Brad thought it over briefly. “Maybe you’re right. But it’ll seem awfully weird for me to be your boss.”
“Fortunes of war, my boy. Stranger things have happened.”
“Yeah. Maybe.”
* * *
Kosoff stared across his desk at Littlejohn.
“The entire anthropology department?” he asked.
“There’s only twelve of us,” said the Aborigine. “Ten, actually, with Brad and Untermeyer working on the contact plan.”
“But what about the work you’re already doing?” Kosoff asked. “You can’t give that up, can you?”
“We can mothball it for the present and then resume the study after the contact plan is completed.”
Kosoff drummed his fingers on his desktop for a few moments. Then, “Once we’ve actually established contact with the Gammans I imagine you’ll have a whole new area of study to occupy you.”
Littlejohn allowed himself to smile a little. “Yes, I suppose we will.”
Frowning slightly, Kosoff said, “Technically, this would mean you’d be working under MacDaniels. Would that bother you? Cause any problems?”
“Brad and I have always gotten along quite well,” Littlejohn replied. “He’s not much of a one for organization charts and lines of command, anyway.”
“He’s an unusual one.”
With a forced sigh, Littlejohn said, “I know he’s caused his share of problems for you.”
Kosoff grunted. “I should have a dozen like him.”
“What do you mean?”
“MacDaniels is a very unusual young man. He goes outside the lines of authority, true enough, but he gets things done. We would never have realized the octopods on Alpha have a language if Brad hadn’t pushed us into it. And now he wants to study Beta more closely.”
“He can be troublesome,” Littlejohn agreed.
“That’s the kind of trouble I need,” said Kosoff. “That’s the kind of trouble that makes progress, makes breakthroughs.”
Surprised, Littlejohn admitted, “I thought you were upset by Brad’s attitude.”
“Of course I was upset when he first started defying me. But more and more I realize that he has an instinct for making discoveries. He follows his own drummer, that boy.”
“And he gets others to follow along after him.”
“He certainly does. None of us gave a thought to the possibility that there’s significant life on Beta. But he did. He just about forced me to increase our surveillance of the planet.”
“Are field mice significant?” Littlejohn asked.
“They certainly are.
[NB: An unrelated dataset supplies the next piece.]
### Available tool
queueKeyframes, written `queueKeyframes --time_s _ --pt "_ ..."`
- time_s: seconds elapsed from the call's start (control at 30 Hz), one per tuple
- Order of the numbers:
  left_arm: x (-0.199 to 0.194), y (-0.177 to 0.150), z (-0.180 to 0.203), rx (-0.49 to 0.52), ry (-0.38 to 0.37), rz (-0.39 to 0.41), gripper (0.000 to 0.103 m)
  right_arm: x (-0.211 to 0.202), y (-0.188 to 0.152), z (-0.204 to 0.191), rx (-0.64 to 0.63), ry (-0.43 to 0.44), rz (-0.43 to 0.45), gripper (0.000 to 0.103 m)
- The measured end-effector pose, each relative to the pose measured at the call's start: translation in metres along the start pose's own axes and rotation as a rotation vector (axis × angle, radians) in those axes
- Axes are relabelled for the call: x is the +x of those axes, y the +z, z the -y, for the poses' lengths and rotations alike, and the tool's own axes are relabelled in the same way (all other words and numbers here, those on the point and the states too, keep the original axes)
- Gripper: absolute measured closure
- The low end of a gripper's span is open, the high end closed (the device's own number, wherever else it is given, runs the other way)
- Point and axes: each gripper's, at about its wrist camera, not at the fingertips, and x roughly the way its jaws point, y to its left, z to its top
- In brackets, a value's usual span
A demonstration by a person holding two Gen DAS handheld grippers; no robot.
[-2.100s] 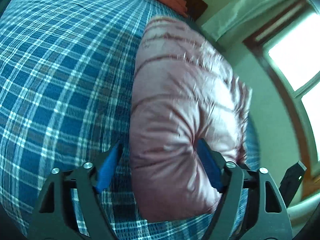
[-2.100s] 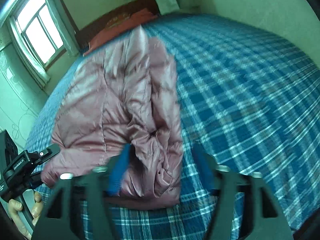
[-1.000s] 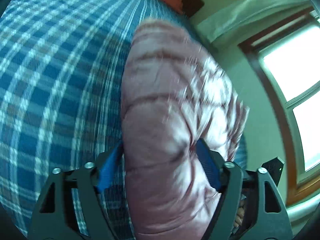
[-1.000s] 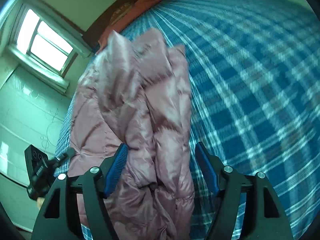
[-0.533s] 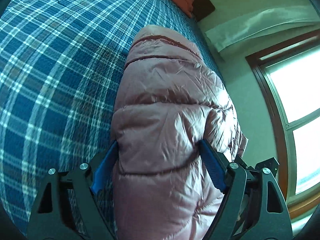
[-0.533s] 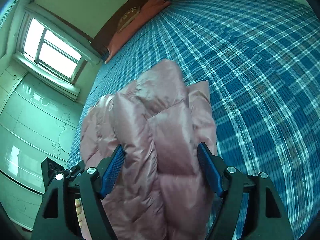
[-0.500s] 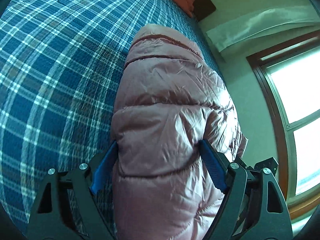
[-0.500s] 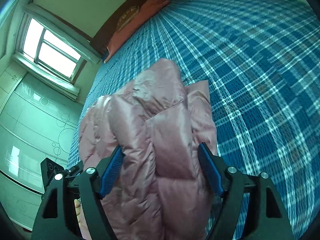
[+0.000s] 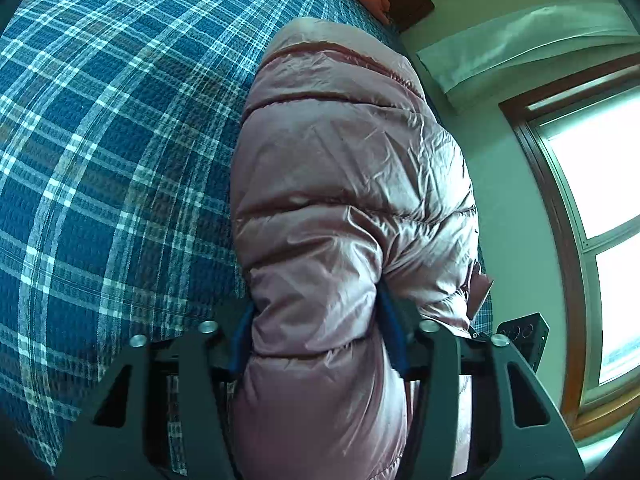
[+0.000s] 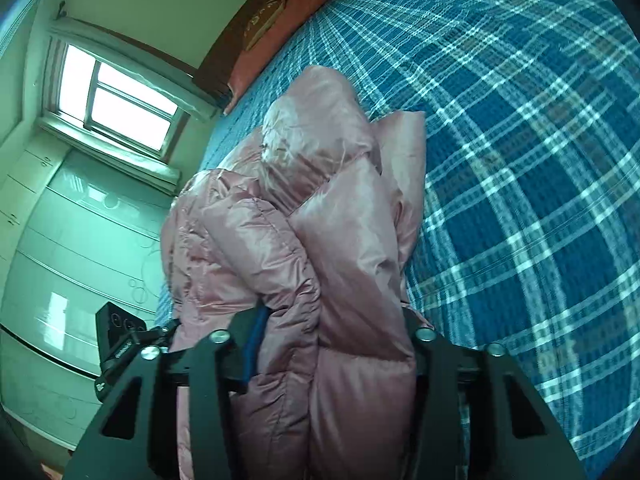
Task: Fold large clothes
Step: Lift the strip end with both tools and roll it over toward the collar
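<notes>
The pink puffer jacket (image 9: 352,184) lay on the blue plaid bed (image 9: 100,152), its long axis running away toward the headboard, its near end bunched between the closing jaws of the left hand-held gripper (image 9: 320,336) and right hand-held gripper (image 10: 332,336), both pinching it.

One pink padded jacket (image 9: 344,184), one blue plaid bed cover (image 9: 100,140), one red pillow (image 10: 280,20), one window (image 10: 116,100), two grippers
</notes>
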Motion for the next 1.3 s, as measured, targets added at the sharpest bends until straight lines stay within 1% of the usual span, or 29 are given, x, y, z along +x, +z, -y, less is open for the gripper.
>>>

And this coming conjunction between Beta and Gamma—the astronomers are agog with anticipation and now MacDaniels has the biologists getting interested in watching what happens when the two planets pass each other.”
“I didn’t realize…”
Kosoff was smiling now. “The big challenge with an intellect like MacDaniels is to channel his energy, harness his curiosity.”
“To use him,” Littlejohn murmured.
Nodding vigorously, Kosoff said, “That’s right. From what Untermeyer has showed me of the plan they’re developing, they’re going to recommend sending one or more of our people to the surface of Gamma and initiating actual physical contact with the humanoids.”
“Before the near-passage with Beta?”
“Yes. Perhaps staying on the planet’s surface during the near-passage.”
“Won’t that be dangerous?”
“Of course it will. That’s why we need to choose the contact person very carefully.”
Littlejohn realized where Kosoff was heading. “You’re thinking of sending Brad.”
“I think he’s ideal for the job: bright, knowledgeable, adventurous … he’s ideal.”
Littlejohn stared at Kosoff’s bearded, smiling face and wondered, Does he actually believe Brad should make first contact with the aliens, or is he trying to get rid of the lad permanently?